And Then - the Job Hunt

POR VIDA - Archie Modequillo () - March 27, 2011 - 12:00am

Thousands are now graduating from our many colleges and universities. With all those long years of academic studies, these new professionals have been in some way prepared to face the various challenges of the real world. And then, it’s time for them to at least get themselves a job.

As always, even with the present information technology boom, there seems to be much more job seekers than there are jobs available. Even the generously accommodating call-center industry cannot seem to entirely absorb the big produce that the school system turns in every year. Thus, the new graduates need to be open-minded and imaginative, in order for their learning to be useful or, at least, not go stale.

To the multitude of new job seekers, no matter how ample their abilities may be, the main hurdle is how to sell one’s abilities on the labor market. There always seems to be someone else better and more qualified for every job. The basic problem most of the time, therefore, is garnering self-confidence.

Choosing and applying for a job is a full-time job in itself. To treat job-seeking as something to do half-seriously is not only inefficient but can be demoralizing as well. The lax applicant is not likely to get good results. And one rejection after another is the fastest way to deplete whatever little self-confidence one has.

First of all, the job seeker must bear in mind that there are actually many jobs available, only at different levels. Many of those that are already employed are continually moving on to higher positions or to better jobs, creating vacancies for new hires. And there are employees retiring everyday or quitting their jobs.

At any given time, there are employers wanting to hire people. The job applicant just needs to be the right person, or know how to communicate his or her potential value to the prospective employer. Well, first of all, of course one has to have some skill to offer.

While applying for a job, the job seeker is already working — as his own salesman.

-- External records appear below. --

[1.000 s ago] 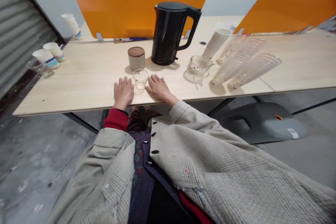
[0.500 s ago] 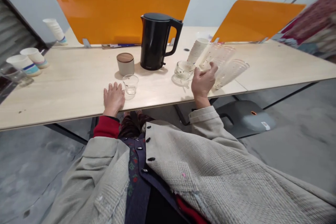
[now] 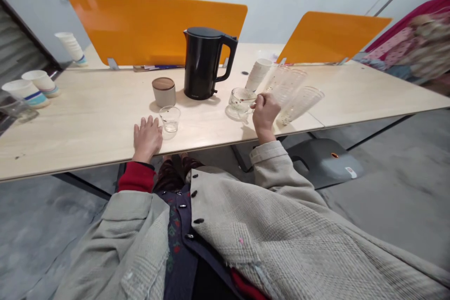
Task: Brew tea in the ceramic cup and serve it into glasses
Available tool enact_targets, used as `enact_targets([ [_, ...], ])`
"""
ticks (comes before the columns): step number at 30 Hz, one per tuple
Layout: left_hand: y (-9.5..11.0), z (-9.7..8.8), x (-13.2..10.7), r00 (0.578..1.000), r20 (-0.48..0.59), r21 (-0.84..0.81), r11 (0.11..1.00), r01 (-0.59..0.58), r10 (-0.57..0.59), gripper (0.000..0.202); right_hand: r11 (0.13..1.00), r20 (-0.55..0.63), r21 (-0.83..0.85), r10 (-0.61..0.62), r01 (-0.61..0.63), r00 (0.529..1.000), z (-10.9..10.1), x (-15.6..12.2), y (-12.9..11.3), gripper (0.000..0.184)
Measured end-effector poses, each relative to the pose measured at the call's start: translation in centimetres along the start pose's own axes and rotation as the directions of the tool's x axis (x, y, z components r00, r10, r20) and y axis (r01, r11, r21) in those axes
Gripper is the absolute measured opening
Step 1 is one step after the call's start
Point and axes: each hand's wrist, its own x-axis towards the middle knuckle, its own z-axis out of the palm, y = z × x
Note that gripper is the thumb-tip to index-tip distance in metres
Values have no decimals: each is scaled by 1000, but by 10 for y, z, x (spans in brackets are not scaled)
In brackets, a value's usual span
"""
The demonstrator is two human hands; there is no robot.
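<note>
My left hand (image 3: pixel 148 138) lies palm down on the table, fingers stretched, right beside a small clear cup (image 3: pixel 170 122) with a dark speck on its wall. My right hand (image 3: pixel 266 110) is closed at the right side of a ribbed glass cup (image 3: pixel 239 103) on a clear saucer. Between its pinched fingers is the end of a thin brown stick (image 3: pixel 250 99), which reaches over the cup's rim; its other end is hard to make out. Dark bits show in the glass cup. Behind my left hand stands a grey canister (image 3: pixel 164 93) with a wooden lid.
A black electric kettle (image 3: pixel 202 65) stands behind the cups. Stacked paper cups (image 3: pixel 259 74) and leaning stacks of clear plastic cups (image 3: pixel 303 103) are close to my right hand. More paper cups (image 3: pixel 26 95) stand at the left. Orange dividers (image 3: pixel 154 28) line the back; a grey stool (image 3: pixel 326 161) is below.
My right hand's fingers, raised and loosely spread before, have closed on the thin stick at the glass cup. My left hand stays flat on the table. The view has shifted slightly.
</note>
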Motion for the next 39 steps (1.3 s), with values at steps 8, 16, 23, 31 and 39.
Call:
enact_targets([
  [8, -2, 4, 2, 1000, -20, -10, 1000, 7, -7, 64, 975, -119, 198, -79, 102, 990, -30, -10, -23, 28],
  [16, 0, 3, -1, 1000, -23, -24, 1000, 7, -8, 64, 890, -53, 409, -194, 199, 980, -39, -36, -79, 39],
  [23, 4, 1, -5, 1000, -3, -44, 999, 29, -29, 65, 791, 128, 565, -363, 233, 923, -21, -64, -131, 38],
  [31, 6, 2, -7, 1000, -17, -41, 999, 22, -22, 63, 779, 391, 553, -556, 296, 734, 19, -70, -160, 25],
  [39, 6, 3, -8, 999, -28, -61, 998, 26, -27, 63, 805, 566, 491, -585, 333, 580, 48, -74, -174, 20],
])
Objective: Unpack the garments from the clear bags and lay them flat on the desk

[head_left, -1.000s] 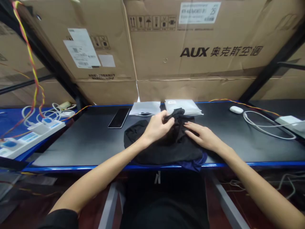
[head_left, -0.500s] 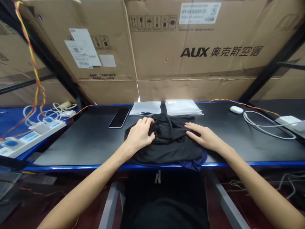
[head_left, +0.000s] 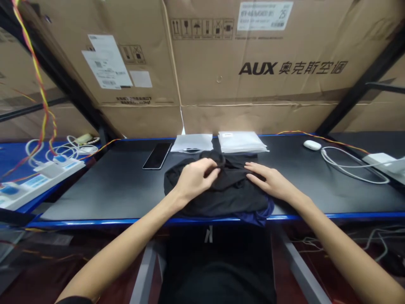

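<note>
A crumpled black cloth garment (head_left: 234, 196) lies in a heap at the table's front edge, with dark blue fabric (head_left: 257, 214) showing beneath its right corner. My left hand (head_left: 198, 177) grips a gathered fold of the black cloth near its upper middle, thumb and fingers curled together. A dark rounded loop of the cloth stands up just behind those fingers. My right hand (head_left: 268, 179) rests on the right side of the heap, its fingers stretched out and apart.
Behind the heap lie a white packet (head_left: 193, 142) with a pen on it and a stack of white packets (head_left: 242, 142). A phone (head_left: 157, 156) is at left, a power strip (head_left: 44, 179) beyond. At right are a white mouse (head_left: 312, 145) and cable (head_left: 351, 169). A large cardboard box (head_left: 205, 90) stands behind.
My left hand has moved right across the black cloth, shifting the raised fold with it. My right hand stays in place on the garment.
</note>
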A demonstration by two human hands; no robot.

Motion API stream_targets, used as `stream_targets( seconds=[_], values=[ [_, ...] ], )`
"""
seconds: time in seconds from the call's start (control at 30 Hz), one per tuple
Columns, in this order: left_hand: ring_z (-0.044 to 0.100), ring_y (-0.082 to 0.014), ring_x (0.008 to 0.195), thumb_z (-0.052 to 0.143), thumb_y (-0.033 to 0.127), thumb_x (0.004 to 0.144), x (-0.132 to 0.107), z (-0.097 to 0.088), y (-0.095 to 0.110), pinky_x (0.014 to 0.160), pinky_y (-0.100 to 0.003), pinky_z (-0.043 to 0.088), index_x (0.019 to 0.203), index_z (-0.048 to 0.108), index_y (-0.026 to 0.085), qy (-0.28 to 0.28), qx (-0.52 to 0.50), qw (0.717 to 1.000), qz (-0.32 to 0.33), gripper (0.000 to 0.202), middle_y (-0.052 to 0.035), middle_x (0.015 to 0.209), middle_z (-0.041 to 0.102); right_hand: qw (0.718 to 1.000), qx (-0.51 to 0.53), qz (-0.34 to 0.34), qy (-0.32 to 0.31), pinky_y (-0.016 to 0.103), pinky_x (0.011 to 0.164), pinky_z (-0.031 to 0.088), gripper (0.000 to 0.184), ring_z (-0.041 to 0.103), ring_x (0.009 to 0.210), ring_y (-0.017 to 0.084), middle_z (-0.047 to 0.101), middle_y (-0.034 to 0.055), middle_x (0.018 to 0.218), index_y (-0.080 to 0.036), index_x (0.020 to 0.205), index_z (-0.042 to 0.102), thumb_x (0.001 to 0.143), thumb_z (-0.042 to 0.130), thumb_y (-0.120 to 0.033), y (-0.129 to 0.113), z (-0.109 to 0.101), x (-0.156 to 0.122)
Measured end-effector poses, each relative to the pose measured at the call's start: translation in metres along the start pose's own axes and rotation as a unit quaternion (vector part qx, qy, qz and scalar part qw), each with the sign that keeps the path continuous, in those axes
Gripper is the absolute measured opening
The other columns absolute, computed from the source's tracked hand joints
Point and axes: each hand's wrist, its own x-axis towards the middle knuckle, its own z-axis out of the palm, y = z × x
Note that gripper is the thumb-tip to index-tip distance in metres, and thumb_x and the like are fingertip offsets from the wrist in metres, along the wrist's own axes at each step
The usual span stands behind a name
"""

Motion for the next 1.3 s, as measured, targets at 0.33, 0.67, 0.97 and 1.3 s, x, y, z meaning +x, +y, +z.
stream_targets(
  seconds=[0.33,0.67,0.97,1.3],
  values=[
    [0.062,-0.0177,0.060,0.062,0.040,0.082,-0.029,-0.060,-0.040,0.060,-0.028,0.040,0.068,0.054,0.023,0.080,0.146,0.963,-0.212,0.024,0.0029,0.062,0.063,1.000,0.005,0.005,-0.005,0.049,0.114,0.045,0.042,0.057,0.132,0.029,0.064,0.0086,0.138,-0.023,0.130,0.068,0.098,0.050,-0.044,0.001,0.000,0.000],
    [0.059,-0.0267,0.122,0.055,0.028,0.086,-0.036,-0.062,-0.066,0.104,-0.038,0.047,0.127,0.056,0.023,0.023,0.129,0.989,-0.071,0.042,-0.0072,0.136,0.060,0.999,0.006,-0.008,0.034,0.048,0.111,0.049,0.036,0.062,0.126,0.028,0.069,0.0058,0.132,-0.026,0.126,0.070,0.096,0.055,-0.040,-0.005,-0.003,0.001],
    [0.065,-0.0235,0.099,0.055,0.037,0.091,-0.011,-0.049,-0.071,0.093,-0.037,0.050,0.118,0.069,0.021,-0.044,0.068,0.996,-0.030,0.034,-0.0067,0.104,0.070,0.996,-0.002,-0.037,0.084,0.052,0.112,0.048,0.026,0.064,0.123,0.028,0.071,0.0040,0.128,-0.030,0.110,0.078,0.095,0.057,-0.034,-0.005,-0.002,0.000],
    [0.063,-0.0236,0.112,0.056,0.032,0.087,-0.019,-0.067,-0.053,0.105,-0.039,0.046,0.085,0.068,0.021,0.000,-0.028,1.000,0.000,0.016,-0.0064,0.118,0.070,0.985,0.082,-0.027,0.152,0.048,0.105,0.054,0.023,0.071,0.111,0.028,0.079,0.0023,0.108,-0.030,0.102,0.079,0.094,0.059,-0.037,-0.027,-0.024,-0.003]
  ],
)
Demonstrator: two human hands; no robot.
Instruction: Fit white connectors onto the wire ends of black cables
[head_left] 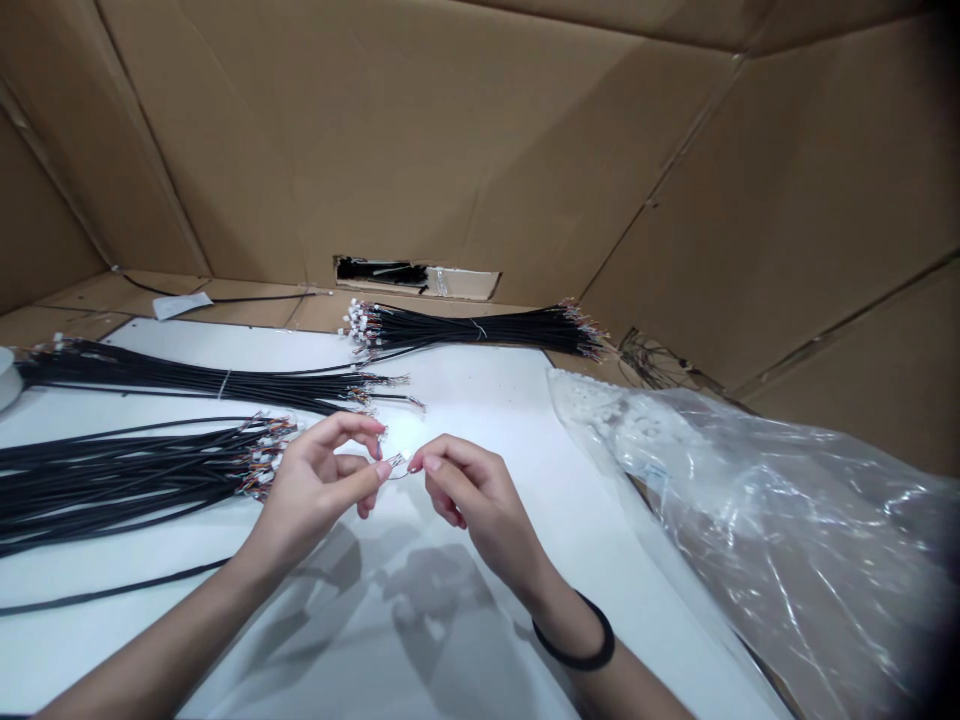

So he must be very careful not to short-change himself. When he will have sold himself to an employer, he is going to work seriously 48 hours a week. So, he better work seriously for himself now.

It is important that he analyzes his competence and ability level beforehand. It must be done ruthlessly and objectively. It is, perhaps, the hardest part asking oneself: “What job can I really do excellently?” Not simply because one is a graduate of a certain course, he can already presume to be capable of doing anything that seems to point to his academic training.

An honest self-inventory will help determine the job seeker’s real job potential, and give him a sense of direction in his search for the right job. What equipment can he operate? What tasks does he really like to do and what kind of job has those kinds of tasks? Thoroughly probing into oneself is a good preparation, or one may get a job only to give it up after a short while because he feels ineffective and miserable in it.

Surprisingly, after making an honest self-inventory, most people realize that they had underestimated their potentials. Many fresh college graduates, for instance, tend to feel that they have nothing special to offer. This is not true.

Only when one is clear about what he’s got and what he wants is he ready to look around for job openings. Then, he shall set a goal of doing a certain number of applications a week. Applying in person is preferable, as much as possible, than just sending an application letter or making a phone call. (Okay, he may call first to get an appointment.)

Many successful executives today even did four or five applications a day – around twenty a week! – when they were yet entering the job market. It’s a numbers game. The more the targets, the more chances of a hit.

If no job seems right in the first few attempts, especially if one’s self-confidence is not yet so solid, it helps to take a break and look elsewhere. There are seminars around where one can learn something new to augment his skills inventory. There are, for instance, short courses in t-shirt printing or candle-making, or in electronics or baking.

Hobbies can also be a source of business ideas, and one might end up being self-employed with a favorite leisure activity. Someone who couldn’t find his dream job turned to the Internet and learned about sausage making. He has since been supplying homemade sausages to exclusive subdivision homes, and is not only having a great time but good income as well.

A young lady who graduated from a business course last year tried for months applying for a job along her academic course, but never got hired. She gave up hunting for a job and instead focused herself in helping run the family’s sari-sari store. They have since expanded the business three times its size a year ago and the lady has been feeling very fulfilled about it.

In looking for a job, one may not have to look elsewhere. If one really believes he has the ability to sell to someone else, then he can try selling it to himself. Starting a small business is the way many of today’s biggest employers started.

One must also remember that a job is not only a means to earn an income. It is, most of all, an opportunity to make a positive contribution to society, to render service to others, the price each one of us has to pay for the time and space we are given on this planet. In that sense, any job is important, so long as it is performed to best of one’s ability and with the best intentions.